Ingesting data to CluedIn with Python

On this page

  1. CluedIn
  2. Databricks

In this article, we will explore how to ingest data to CluedIn Ingestion Endpoints with Python. We will use Databricks as a data source and CluedIn as a destination. The same approach can be used with any other data source like Microsoft Fabric, Azure Synapse Analytics, Snowflake, or any other data source that can run Python code.

Let’s start with a simple example. We have a table named imdb_titles in Databricks with 601_222 rows:

Databricks catalog

CluedIn

  1. Load this data to CluedIn. To do this, we need to create an API token in CluedIn. Go to Administration > API Tokens and create a new token.

    CluedIn API token

  2. Create an endpoint in CluedIn. From CluedIn’s main page, select Import From Ingestion Endpoint and create a new endpoint. You will need to enter the endpoint’s name, group name, and select a business domain (previously called entity type).

    Ingestion Endpoint

    After you create the endpoint, you will find its URL in the View Instructions section.

    Ingestion Endpoint Instructions

    We are ready to load data to CluedIn. Now it’s time to set up Databricks.

Databricks

  1. In Databricks, we create a Jupyter notebook and install the cluedin library.

     %pip install cluedin
    
  2. Import the cluedin library and create a CluedIn context object.

     import requests
     import cluedin
    
     ctx = cluedin.Context.from_dict(
         {
             "domain": "51.132.187.83.sslip.io",
             "org_name": "foobar",
             "access_token": "(your token)",
         }
     )
    
     ENDPOINT_URL = "https://app.51.132.187.83.sslip.io/upload/api/endpoint/9A327661-51FD-4FFC-8DF5-3F80746B996C"
     DELAY_SECONDS = 5
     BATCH_SIZE = 100_000
    

    In our example, the URL of our CluedIn instance is https://foobar.51.132.187.83.sslip.io/, so the domain is 51.132.187.83.sslip.io and the organization name is foobar. The access token is the one we created earlier.

  3. Pull data from Databricks and post it to CluedIn.

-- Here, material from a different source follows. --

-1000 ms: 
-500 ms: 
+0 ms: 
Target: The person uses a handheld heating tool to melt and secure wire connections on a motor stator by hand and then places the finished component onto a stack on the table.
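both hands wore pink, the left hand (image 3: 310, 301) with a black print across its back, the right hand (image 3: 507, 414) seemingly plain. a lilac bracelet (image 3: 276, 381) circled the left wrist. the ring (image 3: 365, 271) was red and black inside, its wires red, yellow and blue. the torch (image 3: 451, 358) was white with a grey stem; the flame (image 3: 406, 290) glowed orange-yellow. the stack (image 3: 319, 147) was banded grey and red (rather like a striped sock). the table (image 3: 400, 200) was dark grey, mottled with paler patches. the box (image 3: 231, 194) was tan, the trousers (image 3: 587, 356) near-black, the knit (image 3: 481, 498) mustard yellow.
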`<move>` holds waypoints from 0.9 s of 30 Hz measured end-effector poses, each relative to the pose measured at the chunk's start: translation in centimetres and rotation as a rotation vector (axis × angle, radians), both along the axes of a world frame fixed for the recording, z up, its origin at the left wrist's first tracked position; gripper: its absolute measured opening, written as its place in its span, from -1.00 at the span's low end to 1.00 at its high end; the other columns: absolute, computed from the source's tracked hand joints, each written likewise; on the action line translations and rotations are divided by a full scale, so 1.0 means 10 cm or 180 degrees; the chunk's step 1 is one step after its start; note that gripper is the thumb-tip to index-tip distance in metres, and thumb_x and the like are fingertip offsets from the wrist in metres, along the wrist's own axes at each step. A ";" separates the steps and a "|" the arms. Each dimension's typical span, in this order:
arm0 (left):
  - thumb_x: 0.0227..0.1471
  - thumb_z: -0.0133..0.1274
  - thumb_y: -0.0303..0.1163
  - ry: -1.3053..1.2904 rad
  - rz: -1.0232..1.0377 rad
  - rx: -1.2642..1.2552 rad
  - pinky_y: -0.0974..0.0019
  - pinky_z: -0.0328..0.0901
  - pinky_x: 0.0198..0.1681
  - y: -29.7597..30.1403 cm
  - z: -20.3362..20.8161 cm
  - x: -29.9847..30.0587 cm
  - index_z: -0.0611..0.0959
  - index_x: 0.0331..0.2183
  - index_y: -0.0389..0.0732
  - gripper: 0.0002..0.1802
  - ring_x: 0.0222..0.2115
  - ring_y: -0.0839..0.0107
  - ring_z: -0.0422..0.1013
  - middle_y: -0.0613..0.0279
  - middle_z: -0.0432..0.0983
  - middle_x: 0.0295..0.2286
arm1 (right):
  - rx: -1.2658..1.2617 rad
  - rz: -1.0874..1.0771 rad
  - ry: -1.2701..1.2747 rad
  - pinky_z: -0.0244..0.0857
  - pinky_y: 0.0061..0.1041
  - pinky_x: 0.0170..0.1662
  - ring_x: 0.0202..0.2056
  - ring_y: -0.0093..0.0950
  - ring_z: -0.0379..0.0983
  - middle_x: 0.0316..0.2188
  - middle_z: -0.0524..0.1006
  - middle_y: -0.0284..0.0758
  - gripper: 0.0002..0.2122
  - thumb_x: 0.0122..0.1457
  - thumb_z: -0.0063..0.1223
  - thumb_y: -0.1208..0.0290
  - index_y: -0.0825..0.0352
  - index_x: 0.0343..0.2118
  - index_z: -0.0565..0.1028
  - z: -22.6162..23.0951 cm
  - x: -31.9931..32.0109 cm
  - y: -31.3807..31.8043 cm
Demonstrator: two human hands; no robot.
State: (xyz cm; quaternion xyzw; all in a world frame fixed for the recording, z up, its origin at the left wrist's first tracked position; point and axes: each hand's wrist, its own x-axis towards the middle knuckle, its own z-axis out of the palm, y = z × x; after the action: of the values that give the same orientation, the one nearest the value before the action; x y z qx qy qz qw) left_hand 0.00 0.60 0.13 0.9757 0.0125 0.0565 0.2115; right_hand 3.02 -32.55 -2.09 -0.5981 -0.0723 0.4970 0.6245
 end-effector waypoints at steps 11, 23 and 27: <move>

    Here is a simple method to select all rows from a table and yield them one by one:

     from pyspark.sql import SparkSession
    
     def get_rows():
         spark = SparkSession.builder.getOrCreate()
    
         imdb_names_df = spark.sql("SELECT * FROM hive_metastore.cluedin.imdb_titles")
    
         for row in imdb_names_df.collect():
             yield row.asDict()
    
  4. Create a method that posts a batch of rows to CluedIn.

     import time
     from datetime import timedelta
    
     def post_batch(ctx, batch):
         response = requests.post(
             url=ENDPOINT_URL,
             json=batch,
             headers={"Authorization": f"Bearer {ctx.access_token}"},
             timeout=60,
         )
         time.sleep(DELAY_SECONDS)
         return response
    
     def print_response(start, iteration_start, response) -> None:
         time_from_start = timedelta(seconds=time.time() - start)
         time_from_iteration_start = timedelta(
             seconds=time.time() - iteration_start)
         time_stamp = f'{time_from_start} {time_from_iteration_start}'
         print(f'{time_stamp}: {response.status_code} {response.json()}\n')
    

    print_response is a helper method that prints the response status code and the response body.

  5. Iterate over the rows and post them to CluedIn. Note that:

    • We are posting the rows in batches of BATCH_SIZE rows.

    • DELAY_SECONDS is the number of seconds to wait between batches.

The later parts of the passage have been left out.